=== Records for the exercise ===
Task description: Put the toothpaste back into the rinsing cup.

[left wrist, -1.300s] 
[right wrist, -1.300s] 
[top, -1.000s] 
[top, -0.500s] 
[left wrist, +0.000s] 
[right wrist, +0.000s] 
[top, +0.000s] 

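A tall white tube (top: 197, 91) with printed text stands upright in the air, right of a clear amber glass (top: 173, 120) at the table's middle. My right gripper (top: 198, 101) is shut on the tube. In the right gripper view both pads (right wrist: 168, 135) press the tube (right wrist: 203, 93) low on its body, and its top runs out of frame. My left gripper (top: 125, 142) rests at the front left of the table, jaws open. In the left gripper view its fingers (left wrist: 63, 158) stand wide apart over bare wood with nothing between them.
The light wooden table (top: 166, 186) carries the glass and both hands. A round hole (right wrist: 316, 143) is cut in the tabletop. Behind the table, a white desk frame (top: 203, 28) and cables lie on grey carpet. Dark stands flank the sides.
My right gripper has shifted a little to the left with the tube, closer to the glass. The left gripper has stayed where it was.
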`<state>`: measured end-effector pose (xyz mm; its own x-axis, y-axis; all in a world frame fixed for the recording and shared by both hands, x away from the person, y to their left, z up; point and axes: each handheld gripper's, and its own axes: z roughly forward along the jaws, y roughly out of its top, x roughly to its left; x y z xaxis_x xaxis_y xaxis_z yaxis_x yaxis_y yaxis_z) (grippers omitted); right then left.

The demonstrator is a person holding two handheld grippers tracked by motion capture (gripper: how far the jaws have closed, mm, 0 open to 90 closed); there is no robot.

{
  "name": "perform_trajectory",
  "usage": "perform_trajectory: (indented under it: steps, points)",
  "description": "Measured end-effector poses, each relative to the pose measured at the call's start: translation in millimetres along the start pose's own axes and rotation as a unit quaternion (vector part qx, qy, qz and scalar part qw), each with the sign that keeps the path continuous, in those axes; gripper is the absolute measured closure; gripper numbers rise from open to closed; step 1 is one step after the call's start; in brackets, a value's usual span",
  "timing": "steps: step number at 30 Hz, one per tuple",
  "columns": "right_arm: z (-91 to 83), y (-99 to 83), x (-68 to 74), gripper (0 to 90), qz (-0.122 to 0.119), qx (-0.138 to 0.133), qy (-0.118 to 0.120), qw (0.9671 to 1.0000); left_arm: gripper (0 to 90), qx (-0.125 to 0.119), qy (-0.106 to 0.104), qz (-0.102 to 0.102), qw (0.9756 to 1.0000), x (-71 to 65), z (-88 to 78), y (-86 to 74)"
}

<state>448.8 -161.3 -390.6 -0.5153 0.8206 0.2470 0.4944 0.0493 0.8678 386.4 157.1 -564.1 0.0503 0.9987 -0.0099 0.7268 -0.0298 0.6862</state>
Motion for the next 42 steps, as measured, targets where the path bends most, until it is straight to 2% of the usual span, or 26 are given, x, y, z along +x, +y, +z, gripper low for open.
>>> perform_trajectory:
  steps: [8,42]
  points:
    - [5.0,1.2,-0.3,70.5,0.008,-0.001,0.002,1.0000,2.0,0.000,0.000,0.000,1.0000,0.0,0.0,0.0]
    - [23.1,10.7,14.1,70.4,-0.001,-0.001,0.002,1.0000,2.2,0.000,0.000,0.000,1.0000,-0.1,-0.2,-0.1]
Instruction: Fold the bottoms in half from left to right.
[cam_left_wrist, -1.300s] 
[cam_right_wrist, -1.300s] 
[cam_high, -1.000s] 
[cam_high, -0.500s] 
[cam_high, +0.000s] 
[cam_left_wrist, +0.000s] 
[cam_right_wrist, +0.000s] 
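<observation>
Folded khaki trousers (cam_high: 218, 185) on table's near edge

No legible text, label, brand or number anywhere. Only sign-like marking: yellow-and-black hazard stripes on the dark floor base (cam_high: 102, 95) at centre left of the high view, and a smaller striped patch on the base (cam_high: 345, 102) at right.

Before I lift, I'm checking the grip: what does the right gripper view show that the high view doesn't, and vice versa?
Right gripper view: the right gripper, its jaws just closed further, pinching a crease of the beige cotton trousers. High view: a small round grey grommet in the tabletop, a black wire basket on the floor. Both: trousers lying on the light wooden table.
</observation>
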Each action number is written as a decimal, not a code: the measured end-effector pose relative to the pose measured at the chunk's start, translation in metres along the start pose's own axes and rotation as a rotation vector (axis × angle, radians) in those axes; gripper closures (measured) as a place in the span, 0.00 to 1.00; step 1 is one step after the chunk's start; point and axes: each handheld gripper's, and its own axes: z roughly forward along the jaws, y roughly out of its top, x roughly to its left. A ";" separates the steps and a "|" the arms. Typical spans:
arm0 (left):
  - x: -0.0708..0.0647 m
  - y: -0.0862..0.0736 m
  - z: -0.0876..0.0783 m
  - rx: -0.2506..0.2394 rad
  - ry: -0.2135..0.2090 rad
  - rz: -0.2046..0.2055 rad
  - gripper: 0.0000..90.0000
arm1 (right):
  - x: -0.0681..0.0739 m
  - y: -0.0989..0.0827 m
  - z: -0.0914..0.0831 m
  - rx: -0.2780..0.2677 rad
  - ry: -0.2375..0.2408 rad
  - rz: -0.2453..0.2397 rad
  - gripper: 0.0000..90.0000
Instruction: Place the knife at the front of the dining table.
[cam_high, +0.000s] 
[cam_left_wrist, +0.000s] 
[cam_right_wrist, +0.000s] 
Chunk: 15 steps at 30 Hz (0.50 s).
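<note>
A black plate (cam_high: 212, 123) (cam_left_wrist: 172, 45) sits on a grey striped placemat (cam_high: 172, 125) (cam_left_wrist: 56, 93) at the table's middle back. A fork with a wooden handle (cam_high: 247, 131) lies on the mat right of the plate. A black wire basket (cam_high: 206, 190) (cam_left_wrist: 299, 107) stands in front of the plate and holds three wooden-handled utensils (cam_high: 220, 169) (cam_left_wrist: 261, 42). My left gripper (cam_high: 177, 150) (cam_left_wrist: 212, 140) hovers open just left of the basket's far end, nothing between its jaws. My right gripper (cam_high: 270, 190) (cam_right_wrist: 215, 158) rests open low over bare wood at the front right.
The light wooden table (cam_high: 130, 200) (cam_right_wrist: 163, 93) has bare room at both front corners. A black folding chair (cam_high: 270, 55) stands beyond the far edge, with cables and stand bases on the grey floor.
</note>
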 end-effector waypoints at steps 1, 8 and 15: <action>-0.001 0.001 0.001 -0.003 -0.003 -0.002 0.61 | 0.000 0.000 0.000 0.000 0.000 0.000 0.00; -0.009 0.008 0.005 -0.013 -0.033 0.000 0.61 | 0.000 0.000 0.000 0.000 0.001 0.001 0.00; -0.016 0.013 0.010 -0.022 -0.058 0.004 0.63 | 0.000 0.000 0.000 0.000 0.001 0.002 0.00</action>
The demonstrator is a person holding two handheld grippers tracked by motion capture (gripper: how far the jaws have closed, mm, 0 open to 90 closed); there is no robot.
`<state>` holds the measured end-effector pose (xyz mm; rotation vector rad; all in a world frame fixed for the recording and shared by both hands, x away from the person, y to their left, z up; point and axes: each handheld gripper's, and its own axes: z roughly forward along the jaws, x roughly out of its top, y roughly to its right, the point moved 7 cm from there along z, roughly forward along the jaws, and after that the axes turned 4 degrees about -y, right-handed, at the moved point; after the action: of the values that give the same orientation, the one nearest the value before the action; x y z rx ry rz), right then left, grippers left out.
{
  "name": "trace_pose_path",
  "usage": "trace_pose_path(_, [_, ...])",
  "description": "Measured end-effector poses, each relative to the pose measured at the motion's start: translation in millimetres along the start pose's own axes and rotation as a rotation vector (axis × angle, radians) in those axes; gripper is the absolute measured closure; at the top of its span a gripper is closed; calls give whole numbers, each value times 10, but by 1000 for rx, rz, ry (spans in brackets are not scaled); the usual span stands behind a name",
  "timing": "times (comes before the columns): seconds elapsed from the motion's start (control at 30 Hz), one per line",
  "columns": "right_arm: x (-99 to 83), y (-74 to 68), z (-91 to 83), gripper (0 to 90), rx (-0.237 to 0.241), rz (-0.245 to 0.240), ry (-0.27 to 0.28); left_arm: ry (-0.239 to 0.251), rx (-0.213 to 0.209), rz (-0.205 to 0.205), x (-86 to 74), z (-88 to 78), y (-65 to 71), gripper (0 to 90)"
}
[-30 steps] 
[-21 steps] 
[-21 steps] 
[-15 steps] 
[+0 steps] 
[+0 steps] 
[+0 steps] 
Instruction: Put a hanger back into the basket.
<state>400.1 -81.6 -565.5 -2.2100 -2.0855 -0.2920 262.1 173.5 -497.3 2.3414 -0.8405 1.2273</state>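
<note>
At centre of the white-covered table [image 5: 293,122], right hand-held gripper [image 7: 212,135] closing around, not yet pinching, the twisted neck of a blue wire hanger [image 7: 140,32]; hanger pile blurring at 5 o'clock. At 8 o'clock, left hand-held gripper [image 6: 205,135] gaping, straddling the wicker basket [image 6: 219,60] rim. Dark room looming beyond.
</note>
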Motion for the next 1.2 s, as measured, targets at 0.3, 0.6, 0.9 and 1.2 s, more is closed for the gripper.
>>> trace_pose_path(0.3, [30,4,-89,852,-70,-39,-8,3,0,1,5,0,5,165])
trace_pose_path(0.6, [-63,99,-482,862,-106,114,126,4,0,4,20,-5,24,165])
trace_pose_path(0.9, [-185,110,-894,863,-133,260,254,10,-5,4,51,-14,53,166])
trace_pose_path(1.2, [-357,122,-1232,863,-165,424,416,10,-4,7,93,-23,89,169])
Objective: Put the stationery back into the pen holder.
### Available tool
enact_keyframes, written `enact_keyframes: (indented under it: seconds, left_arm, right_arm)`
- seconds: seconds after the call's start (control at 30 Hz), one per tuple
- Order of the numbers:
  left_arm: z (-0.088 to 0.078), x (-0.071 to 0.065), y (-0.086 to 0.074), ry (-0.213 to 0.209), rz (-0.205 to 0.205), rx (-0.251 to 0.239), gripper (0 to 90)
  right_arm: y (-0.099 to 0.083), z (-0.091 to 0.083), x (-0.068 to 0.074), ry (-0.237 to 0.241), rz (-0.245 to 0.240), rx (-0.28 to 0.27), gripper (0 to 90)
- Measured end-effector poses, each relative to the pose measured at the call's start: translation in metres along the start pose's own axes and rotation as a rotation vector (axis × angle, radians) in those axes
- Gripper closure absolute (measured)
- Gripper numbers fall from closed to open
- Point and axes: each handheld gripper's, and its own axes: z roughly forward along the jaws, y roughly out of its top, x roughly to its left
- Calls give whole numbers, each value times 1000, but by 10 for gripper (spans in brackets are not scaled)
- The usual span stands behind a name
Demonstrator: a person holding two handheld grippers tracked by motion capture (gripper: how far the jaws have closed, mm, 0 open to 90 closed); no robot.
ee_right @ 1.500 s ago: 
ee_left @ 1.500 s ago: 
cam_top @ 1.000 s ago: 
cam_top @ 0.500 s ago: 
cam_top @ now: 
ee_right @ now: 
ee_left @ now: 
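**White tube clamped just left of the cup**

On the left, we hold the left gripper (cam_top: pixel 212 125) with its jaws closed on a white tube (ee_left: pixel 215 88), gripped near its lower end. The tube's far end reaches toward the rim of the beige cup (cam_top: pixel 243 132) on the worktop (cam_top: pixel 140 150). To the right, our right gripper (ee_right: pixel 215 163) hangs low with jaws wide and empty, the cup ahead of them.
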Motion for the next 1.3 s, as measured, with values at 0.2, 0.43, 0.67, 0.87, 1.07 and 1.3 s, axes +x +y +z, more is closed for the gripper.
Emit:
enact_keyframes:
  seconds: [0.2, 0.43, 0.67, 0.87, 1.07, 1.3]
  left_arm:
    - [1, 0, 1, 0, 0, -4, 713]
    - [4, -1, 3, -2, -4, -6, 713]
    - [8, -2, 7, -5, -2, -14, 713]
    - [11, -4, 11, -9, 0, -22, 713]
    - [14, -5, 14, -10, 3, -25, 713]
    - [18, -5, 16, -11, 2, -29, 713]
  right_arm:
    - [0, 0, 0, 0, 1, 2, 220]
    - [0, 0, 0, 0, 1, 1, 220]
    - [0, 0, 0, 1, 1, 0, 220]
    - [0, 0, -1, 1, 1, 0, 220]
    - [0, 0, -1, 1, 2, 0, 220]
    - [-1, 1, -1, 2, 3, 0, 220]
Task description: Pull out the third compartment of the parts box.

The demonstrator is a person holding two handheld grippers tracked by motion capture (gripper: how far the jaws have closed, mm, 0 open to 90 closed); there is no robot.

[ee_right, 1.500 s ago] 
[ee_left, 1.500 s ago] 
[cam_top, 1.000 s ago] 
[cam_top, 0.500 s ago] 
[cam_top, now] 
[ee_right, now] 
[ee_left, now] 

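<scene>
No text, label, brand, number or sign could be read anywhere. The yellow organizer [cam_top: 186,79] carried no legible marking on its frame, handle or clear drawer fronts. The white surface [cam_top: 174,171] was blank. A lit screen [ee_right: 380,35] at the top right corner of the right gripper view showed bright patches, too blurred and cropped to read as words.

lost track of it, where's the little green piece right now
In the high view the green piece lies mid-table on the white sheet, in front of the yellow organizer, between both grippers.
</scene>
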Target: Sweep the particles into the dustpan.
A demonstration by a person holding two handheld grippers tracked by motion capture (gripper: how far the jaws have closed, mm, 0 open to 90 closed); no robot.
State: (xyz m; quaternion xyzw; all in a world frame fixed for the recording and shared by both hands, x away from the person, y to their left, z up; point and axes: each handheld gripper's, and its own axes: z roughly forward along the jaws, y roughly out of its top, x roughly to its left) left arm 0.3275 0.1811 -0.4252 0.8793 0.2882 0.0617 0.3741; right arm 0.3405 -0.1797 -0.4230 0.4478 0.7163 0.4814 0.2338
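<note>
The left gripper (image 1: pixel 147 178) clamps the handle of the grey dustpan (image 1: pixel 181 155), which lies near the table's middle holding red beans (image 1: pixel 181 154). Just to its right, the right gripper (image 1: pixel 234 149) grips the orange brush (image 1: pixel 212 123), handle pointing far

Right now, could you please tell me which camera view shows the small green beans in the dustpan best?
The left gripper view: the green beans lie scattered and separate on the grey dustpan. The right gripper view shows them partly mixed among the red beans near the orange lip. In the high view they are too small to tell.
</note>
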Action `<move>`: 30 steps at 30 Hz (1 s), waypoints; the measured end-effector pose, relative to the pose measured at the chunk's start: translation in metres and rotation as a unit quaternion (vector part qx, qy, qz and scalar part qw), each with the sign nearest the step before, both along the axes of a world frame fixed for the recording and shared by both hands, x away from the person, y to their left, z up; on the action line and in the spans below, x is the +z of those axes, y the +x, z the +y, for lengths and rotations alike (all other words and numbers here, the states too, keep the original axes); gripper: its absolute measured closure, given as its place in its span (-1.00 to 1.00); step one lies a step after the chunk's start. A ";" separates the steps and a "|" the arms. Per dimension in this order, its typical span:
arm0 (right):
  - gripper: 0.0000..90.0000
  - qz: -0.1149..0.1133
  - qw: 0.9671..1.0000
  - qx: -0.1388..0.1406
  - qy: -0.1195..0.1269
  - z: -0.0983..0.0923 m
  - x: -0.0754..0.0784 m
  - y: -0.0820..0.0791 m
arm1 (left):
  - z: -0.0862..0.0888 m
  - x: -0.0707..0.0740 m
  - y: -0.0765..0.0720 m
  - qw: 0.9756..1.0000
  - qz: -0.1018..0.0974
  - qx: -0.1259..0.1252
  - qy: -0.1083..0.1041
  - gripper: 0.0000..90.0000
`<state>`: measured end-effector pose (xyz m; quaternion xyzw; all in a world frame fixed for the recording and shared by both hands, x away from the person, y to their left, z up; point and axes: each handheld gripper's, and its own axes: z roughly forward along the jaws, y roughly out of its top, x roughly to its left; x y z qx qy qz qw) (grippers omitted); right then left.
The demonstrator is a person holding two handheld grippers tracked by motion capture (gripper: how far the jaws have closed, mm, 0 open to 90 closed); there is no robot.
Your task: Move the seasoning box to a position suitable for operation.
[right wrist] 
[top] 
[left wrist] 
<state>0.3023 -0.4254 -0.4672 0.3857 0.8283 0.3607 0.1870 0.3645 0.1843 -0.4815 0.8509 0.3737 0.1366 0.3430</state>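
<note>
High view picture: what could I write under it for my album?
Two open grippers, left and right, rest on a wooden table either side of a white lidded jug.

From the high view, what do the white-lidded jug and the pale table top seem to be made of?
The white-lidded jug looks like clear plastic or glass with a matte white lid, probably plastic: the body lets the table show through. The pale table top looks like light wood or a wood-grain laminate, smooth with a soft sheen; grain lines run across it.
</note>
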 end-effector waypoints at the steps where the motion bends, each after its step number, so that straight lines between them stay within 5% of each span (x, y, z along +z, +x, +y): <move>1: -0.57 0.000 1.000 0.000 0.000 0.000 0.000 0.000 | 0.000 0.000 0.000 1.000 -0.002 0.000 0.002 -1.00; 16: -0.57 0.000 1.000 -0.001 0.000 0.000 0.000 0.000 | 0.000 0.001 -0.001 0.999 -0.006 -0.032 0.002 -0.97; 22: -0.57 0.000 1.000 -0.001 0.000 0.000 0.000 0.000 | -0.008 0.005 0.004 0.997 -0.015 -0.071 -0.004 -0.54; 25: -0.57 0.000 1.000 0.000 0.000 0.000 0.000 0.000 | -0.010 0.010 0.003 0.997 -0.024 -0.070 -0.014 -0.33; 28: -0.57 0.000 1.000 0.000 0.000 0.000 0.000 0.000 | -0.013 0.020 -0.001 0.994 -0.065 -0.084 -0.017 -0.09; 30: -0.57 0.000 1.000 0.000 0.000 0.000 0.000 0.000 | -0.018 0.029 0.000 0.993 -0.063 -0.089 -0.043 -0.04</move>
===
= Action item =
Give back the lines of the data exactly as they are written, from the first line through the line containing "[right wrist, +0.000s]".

= Output for this task =
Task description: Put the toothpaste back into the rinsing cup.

[left wrist, -1.300s] 
[right wrist, -1.300s] 
[top, -1.000s] 
[top, -0.500s] 
[left wrist, +0.000s] 
[right wrist, +0.000s] 

Nothing more will be written for this answer.